* **TRY IT**
Would you please transcribe the data in full and exactly, excluding images?

* **DATASET EXTRACT**
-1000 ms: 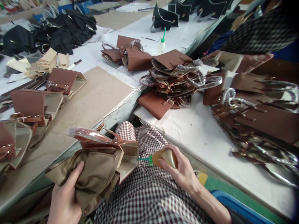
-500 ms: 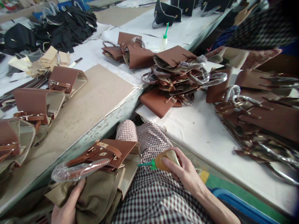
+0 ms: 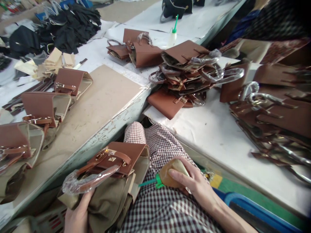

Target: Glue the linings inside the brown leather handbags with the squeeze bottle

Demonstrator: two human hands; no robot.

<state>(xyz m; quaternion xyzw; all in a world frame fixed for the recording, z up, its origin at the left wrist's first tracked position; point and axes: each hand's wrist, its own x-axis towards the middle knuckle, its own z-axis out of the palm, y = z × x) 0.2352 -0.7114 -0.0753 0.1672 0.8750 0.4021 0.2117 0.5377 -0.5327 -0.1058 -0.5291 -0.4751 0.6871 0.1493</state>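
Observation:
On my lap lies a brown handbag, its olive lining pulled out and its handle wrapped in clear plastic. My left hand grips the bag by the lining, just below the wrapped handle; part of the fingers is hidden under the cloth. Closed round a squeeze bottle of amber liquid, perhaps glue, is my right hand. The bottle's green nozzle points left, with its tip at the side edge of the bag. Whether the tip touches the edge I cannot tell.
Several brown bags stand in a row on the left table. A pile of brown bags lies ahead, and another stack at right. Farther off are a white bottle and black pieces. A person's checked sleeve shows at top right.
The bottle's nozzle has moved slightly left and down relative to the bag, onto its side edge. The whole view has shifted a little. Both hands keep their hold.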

* **SOLUTION FOR THIS TASK**
-1000 ms: 
-500 ms: 
+0 ms: 

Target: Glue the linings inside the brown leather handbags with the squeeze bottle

Demonstrator: two human hands; no robot.

<state>(xyz m; quaternion xyzw; all in a world frame fixed for the recording, z up, its origin at the left wrist's first tracked position; point and axes: each hand's wrist, its own x-axis towards the middle knuckle, its own z-axis out of the palm, y = z × x) 0.2352 -0.7114 -0.0753 0.1672 0.8750 0.4021 0.2117 0.5377 -0.5327 -0.1058 -0.5291 -0.4751 0.6871 0.1493</state>
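Observation:
On my lap lies a brown handbag, its olive lining pulled out and its handle wrapped in clear plastic. My left hand grips the bag by the lining, just below the wrapped handle; part of the fingers is hidden under the cloth. Closed round a squeeze bottle of amber liquid, perhaps glue, is my right hand. The bottle's green nozzle points left, with its tip at the side edge of the bag. Whether the tip touches the edge I cannot tell.
Several brown bags stand in a row on the left table. A pile of brown bags lies ahead, and another stack at right. Farther off are a white bottle and black pieces. A person's checked sleeve shows at top right.
The bottle's nozzle has moved slightly left and down relative to the bag, onto its side edge. The whole view has shifted a little. Both hands keep their hold.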

The complete answer has now been given.